TASK OBJECTIVE: Quote exactly the lines spanning from the top of the data below to the line that contains "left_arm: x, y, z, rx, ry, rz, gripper", including both.

[STORED DATA Boundary: Start]

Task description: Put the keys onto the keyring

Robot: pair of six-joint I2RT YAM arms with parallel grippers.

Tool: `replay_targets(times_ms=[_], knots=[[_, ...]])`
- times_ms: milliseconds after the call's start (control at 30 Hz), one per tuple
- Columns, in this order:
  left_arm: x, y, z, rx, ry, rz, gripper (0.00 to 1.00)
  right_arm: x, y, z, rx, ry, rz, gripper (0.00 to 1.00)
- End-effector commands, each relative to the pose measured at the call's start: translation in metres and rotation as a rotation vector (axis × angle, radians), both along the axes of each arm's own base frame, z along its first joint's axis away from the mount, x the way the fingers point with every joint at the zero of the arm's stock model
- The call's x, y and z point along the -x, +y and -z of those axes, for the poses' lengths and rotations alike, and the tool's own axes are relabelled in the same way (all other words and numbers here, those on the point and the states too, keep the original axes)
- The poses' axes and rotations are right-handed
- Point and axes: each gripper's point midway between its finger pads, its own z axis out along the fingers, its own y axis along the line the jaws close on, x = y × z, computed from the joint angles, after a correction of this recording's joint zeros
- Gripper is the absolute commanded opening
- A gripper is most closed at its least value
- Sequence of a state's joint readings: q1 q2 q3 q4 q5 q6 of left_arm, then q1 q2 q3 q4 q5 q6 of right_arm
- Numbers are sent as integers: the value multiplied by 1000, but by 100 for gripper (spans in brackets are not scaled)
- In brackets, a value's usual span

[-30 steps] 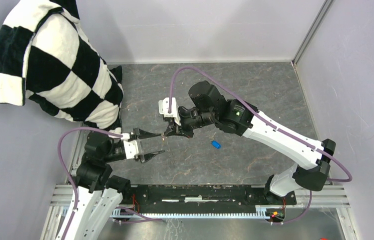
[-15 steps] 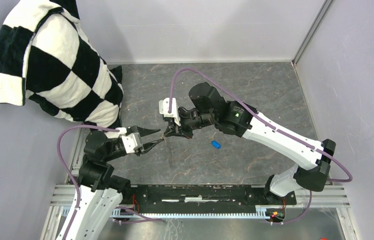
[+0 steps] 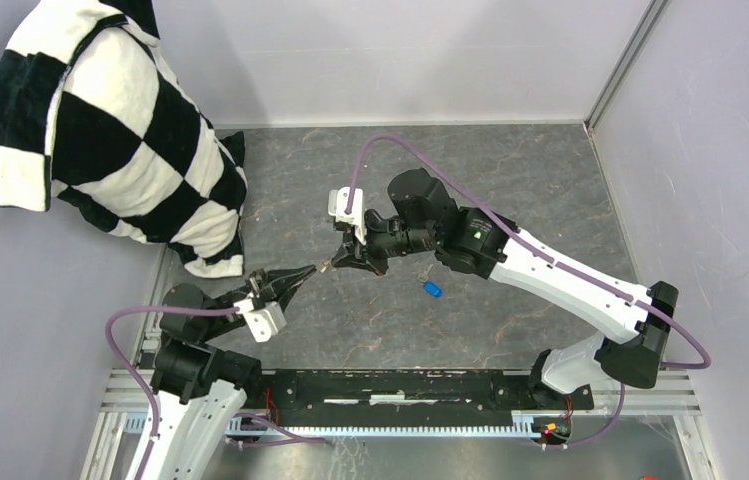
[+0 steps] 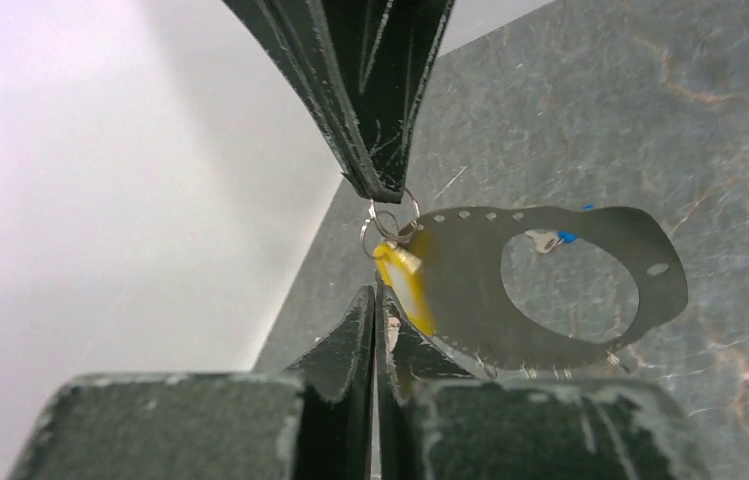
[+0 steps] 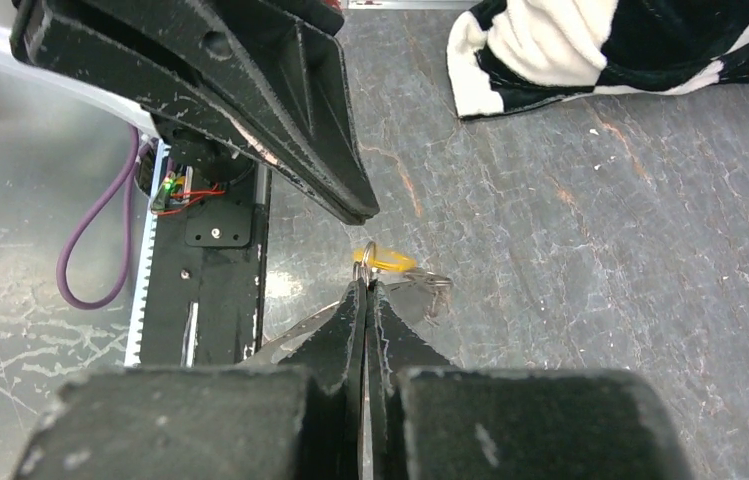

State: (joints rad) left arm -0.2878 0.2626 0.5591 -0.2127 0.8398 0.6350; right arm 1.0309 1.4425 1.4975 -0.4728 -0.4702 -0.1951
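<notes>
The yellow key hangs in the air on a small wire ring, together with the keyring, a thin grey loop with a big round opening. My right gripper is shut on that small ring, its fingers coming down from above in the left wrist view. My left gripper is shut, tips right by the yellow key. The right wrist view shows a small gap between them. From above, both grippers meet tip to tip. The blue key lies on the table.
A black-and-white checked cloth is heaped at the back left, reaching the table. Pale walls close in the dark stone-patterned table on three sides. A black rail runs along the near edge between the arm bases.
My left gripper's jaws have gone from wide open to shut, and its wrist has dropped back toward the near left. The right gripper has shifted slightly right, still holding the ring.
</notes>
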Motion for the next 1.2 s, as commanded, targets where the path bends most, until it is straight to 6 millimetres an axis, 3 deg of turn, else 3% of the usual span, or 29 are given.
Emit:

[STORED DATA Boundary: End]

OUTPUT FOR THIS TASK:
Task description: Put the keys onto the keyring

Robot: pair of six-joint I2RT YAM arms with parallel grippers.

Tool: `replay_targets(times_ms=[_], knots=[[_, ...]])`
- times_ms: milliseconds after the call's start (control at 30 Hz), one per tuple
- Columns, in this order:
  left_arm: x, y, z, rx, ry, rz, gripper (0.00 to 1.00)

The exercise requires nothing else.